### Provided data:
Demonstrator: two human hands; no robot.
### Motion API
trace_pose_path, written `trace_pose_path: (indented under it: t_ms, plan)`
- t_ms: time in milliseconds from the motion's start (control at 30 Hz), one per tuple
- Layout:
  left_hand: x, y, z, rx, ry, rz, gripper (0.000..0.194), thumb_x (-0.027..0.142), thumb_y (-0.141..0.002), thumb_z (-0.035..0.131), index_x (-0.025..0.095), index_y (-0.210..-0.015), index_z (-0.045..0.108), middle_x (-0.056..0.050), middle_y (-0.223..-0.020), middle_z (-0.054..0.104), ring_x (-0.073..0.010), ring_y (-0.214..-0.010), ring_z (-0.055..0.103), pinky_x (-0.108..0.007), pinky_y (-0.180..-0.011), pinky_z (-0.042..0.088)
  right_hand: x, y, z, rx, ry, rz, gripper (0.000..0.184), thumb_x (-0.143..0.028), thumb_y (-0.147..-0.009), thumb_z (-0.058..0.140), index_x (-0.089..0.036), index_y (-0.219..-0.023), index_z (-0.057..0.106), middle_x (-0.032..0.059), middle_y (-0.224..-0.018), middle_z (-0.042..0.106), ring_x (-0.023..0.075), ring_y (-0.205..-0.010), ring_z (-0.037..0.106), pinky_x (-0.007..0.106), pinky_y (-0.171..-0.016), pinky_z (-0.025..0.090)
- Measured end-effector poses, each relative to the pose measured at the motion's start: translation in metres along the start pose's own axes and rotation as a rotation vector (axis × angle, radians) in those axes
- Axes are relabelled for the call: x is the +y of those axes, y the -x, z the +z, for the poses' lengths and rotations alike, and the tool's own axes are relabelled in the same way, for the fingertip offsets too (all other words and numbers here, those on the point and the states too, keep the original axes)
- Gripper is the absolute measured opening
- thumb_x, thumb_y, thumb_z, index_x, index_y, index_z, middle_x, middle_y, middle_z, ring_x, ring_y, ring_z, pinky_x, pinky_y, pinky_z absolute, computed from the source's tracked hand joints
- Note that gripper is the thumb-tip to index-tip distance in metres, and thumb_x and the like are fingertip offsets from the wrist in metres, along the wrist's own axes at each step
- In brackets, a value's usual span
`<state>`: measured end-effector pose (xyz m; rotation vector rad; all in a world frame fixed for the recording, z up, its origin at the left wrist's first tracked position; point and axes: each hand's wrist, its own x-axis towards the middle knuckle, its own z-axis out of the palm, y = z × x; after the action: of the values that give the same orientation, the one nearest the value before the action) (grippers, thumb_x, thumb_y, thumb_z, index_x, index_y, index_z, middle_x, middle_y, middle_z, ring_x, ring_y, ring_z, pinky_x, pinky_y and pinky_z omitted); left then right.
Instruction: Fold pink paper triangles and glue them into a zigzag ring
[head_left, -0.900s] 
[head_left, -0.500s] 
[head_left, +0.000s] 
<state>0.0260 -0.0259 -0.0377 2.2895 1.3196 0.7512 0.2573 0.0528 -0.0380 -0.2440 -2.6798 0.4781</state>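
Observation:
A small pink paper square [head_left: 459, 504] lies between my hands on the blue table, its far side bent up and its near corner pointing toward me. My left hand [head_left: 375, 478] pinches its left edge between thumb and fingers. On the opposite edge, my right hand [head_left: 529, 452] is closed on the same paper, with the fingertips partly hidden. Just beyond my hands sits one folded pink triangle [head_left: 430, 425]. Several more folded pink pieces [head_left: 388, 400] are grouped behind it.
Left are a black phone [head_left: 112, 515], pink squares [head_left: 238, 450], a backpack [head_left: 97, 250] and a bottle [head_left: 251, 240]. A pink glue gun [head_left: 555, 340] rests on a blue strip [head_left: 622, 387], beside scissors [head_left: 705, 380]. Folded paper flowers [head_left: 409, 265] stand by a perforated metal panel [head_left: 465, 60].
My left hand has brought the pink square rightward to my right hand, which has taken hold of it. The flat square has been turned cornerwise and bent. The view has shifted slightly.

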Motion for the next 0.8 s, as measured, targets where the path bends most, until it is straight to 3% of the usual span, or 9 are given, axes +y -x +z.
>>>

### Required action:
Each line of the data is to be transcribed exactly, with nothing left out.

### Result of this exercise:
Demonstrator: two human hands; no robot.
### Motion API
trace_pose_path, written `trace_pose_path: (indented under it: t_ms, plan)`
- t_ms: time in milliseconds from the motion's start (control at 30 Hz), one per tuple
- Layout:
  left_hand: x, y, z, rx, ry, rz, gripper (0.000..0.194), thumb_x (-0.027..0.142), thumb_y (-0.141..0.002), thumb_z (-0.035..0.131), index_x (-0.025..0.095), index_y (-0.210..-0.015), index_z (-0.045..0.108), middle_x (-0.056..0.050), middle_y (-0.223..-0.020), middle_z (-0.054..0.104), ring_x (-0.073..0.010), ring_y (-0.214..-0.010), ring_z (-0.055..0.103), pinky_x (-0.108..0.007), pinky_y (-0.180..-0.011), pinky_z (-0.042..0.088)
  right_hand: x, y, z, rx, ry, rz, gripper (0.000..0.184), thumb_x (-0.143..0.028), thumb_y (-0.147..-0.009), thumb_z (-0.058..0.140), index_x (-0.089..0.036), index_y (-0.219..-0.023), index_z (-0.057..0.106), middle_x (-0.032..0.059), middle_y (-0.224..-0.018), middle_z (-0.042..0.106), ring_x (-0.023..0.075), ring_y (-0.205..-0.010), ring_z (-0.037..0.106), pinky_x (-0.007..0.106), pinky_y (-0.171..-0.016), pinky_z (-0.025..0.090)
- Measured end-effector poses, each relative to the pose measured at the motion's start: translation in metres along the start pose's own axes and rotation as a rotation vector (axis × angle, radians) in those axes
- Axes are relabelled for the call: x is the +y of those axes, y the -x, z the +z, for the poses' lengths and rotations alike, and the tool's own axes are relabelled in the same way, for the fingertip offsets too (all other words and numbers here, those on the point and the states too, keep the original axes)
- Gripper is the absolute measured opening
- thumb_x, thumb_y, thumb_z, index_x, index_y, index_z, middle_x, middle_y, middle_z, ring_x, ring_y, ring_z, pinky_x, pinky_y, pinky_z absolute, computed from the source's tracked hand joints
- Note that gripper is the thumb-tip to index-tip distance in metres, and thumb_x and the like are fingertip offsets from the wrist in metres, along the wrist's own axes at each step
- In brackets, a value's usual span
`<state>`: measured end-effector pose (xyz m; rotation vector rad; all in a world frame fixed for the recording, z up, its origin at the left wrist's first tracked position; point and axes: each hand's wrist, its own x-axis towards the middle knuckle, its own z-axis out of the palm, y = z × x; after the action: of the values that give the same orientation, the one nearest the value before the action) (grippers, thumb_x, thumb_y, thumb_z, index_x, index_y, index_z, middle_x, middle_y, middle_z, ring_x, ring_y, ring_z, pinky_x, pinky_y and pinky_z omitted); left then right.
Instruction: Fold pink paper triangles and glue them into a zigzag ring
[head_left, -0.900s] 
[head_left, -0.500s] 
[head_left, +0.000s] 
<state>0.0260 -0.0259 -0.0377 2.2895 1.3196 0.7512 0.2573 0.0528 -0.0380 -0.2440 -2.6798 0.4781</state>
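Observation:
A small pink paper square [head_left: 459, 504] lies between my hands on the blue table, its far side bent up and its near corner pointing toward me. My left hand [head_left: 375, 478] pinches its left edge between thumb and fingers. On the opposite edge, my right hand [head_left: 529, 452] is closed on the same paper, with the fingertips partly hidden. Just beyond my hands sits one folded pink triangle [head_left: 430, 425]. Several more folded pink pieces [head_left: 388, 400] are grouped behind it.
Left are a black phone [head_left: 112, 515], pink squares [head_left: 238, 450], a backpack [head_left: 97, 250] and a bottle [head_left: 251, 240]. A pink glue gun [head_left: 555, 340] rests on a blue strip [head_left: 622, 387], beside scissors [head_left: 705, 380]. Folded paper flowers [head_left: 409, 265] stand by a perforated metal panel [head_left: 465, 60].
My left hand has brought the pink square rightward to my right hand, which has taken hold of it. The flat square has been turned cornerwise and bent. The view has shifted slightly.
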
Motion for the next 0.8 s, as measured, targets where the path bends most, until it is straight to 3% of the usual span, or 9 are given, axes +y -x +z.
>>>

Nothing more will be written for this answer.